Thomas Mulcair could be viewed as being in a conflict of interest . . . I would personally try to avoid all conflicts of interest except that of those who represented by me if I was running for public office.

What conflict of interest?

Is he a shareholder in a French corporation? Does he own French bonds? If the Euro is devalued, does he lose money? If so, are the millions of Canadians who have a stake in Eurobonds (directly or through their pension plan) disqualified for running for Parliament? Nonsense.

Has anyone argued that an employee of a foreign (American) corporation has a conflict of interest as an MP? (Maybe we should??)

But if those people are eligible to run for Parliament, how is mere citizenship even relevant?

Did anyone say John Turner should not be elected Liberal Leader and Prime Minister at the Liberal Leadership convention in 1984, or at the one back in 1968, because he would have a conflict of interest as a dual citizen?

This argument is absolute nonsense. If a supporter of another candidate raises the issue, he discredits that candidate's campaign.

DSloth

KenS wrote:

He isnt going to be called a sovereignist by the Cons or the MSM.

They will definitely try to imply we are in bed with sovereigntists that's the whole point of bringing up the Clarity Act, and yes that will happen with ANY leader.  You may not agree that Mulcair is better innoculated than most because of his Federalist bona fides but surely you can see why saying he has more baggage because his family is French is going to be seen as offensive to Quebec  

Biting down on Stephen Harper's race baiting will offend our universe of supporters being French won't.  

KenS wrote:

It's simple:

We WILL be vulnearble on the Clarity Act and the SD. And thats with our supporter universe... not the Cons base who are not part of the discussion.

Winning that is not going to be easy. And if Mulcair is Leader there will be no need to label or even imply him a sovereignist. Or appear to be opposed to Quebec [in the ROC]. The popular predisposition is towards the Clarity Act. It just makes sense to most people.
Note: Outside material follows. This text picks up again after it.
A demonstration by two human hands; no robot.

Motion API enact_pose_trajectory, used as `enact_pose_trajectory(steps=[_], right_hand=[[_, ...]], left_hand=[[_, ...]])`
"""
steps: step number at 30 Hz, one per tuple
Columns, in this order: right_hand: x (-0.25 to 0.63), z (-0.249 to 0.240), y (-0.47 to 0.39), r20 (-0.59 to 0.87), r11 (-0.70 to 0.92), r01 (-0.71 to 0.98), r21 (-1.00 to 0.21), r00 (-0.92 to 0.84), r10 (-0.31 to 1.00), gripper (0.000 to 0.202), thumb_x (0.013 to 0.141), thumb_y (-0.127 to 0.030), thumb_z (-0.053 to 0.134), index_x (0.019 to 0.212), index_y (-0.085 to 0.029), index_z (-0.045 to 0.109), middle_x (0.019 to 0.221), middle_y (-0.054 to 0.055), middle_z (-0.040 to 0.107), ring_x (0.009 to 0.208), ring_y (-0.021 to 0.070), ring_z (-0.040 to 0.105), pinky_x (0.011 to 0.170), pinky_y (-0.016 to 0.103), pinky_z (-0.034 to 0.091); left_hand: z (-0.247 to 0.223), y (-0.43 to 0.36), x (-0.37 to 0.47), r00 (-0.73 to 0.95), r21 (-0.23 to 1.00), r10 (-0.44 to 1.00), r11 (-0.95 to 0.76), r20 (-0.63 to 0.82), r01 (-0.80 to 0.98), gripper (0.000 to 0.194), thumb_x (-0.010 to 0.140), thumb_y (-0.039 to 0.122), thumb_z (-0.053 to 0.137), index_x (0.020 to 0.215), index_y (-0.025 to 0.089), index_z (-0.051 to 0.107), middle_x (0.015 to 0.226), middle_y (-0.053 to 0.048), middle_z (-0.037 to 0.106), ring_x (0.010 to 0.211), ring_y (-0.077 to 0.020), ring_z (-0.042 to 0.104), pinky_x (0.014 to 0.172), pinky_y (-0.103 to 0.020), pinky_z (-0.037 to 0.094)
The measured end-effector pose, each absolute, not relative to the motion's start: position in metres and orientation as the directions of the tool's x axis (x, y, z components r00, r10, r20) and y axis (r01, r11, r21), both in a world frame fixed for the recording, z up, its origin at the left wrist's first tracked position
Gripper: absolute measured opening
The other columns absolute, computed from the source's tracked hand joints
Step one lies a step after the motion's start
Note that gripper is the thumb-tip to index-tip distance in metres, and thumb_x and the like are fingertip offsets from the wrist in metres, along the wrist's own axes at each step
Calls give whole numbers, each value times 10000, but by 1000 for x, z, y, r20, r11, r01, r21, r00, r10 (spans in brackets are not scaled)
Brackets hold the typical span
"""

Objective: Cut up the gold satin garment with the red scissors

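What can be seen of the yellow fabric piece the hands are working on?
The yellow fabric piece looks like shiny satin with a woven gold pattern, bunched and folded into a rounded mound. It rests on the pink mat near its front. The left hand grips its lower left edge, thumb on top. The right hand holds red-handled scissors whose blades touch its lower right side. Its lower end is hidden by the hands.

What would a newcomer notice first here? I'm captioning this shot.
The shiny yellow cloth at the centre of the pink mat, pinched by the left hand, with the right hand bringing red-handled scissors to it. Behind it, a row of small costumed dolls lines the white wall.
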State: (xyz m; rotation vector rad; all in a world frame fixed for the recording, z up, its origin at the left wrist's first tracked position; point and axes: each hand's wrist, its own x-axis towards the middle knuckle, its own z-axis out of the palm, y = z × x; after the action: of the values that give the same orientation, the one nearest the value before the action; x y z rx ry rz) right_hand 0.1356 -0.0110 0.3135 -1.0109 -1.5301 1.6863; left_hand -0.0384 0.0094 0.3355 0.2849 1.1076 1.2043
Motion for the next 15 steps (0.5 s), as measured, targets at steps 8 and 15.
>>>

The Liberals crafted it well as a wedge.

So good of a wedge they lost century strong ridings to us by the bushel, and you want to follow their playbook on Quebec politics.  

Hunky_Monkey

writer... I think you're not getting my thoughts on Saganash. I think he's a great guy with a lot of experience outside elected federal politics. I've said I think he's a good leader... but I question his experience needed to be a good politician especially against Harper. Being a good leader and being a good politician are two different things. I want our new leader to have a good blend of both. And yes, he's a rookie MP.

And with all due respect to people who think he'll be a "game changer" and that Harper and the Tories won't know how to attack him or come off as racist... we're talking about Harper and Tories. They'll find ways, even racist ones, to attack Romeo. And they'll find such subtle ways to do so. They'll come after anyone we elect. That wouldn't deter me from supporting Romeo for leader in the least... if I felt he had the political goods to handle Harper.

NorthReport
socialdemocrati...

And that's the point. It's not about who has the least political liabilities. (Aside from bonafide problems with crime, corruption, or hypocrisy.)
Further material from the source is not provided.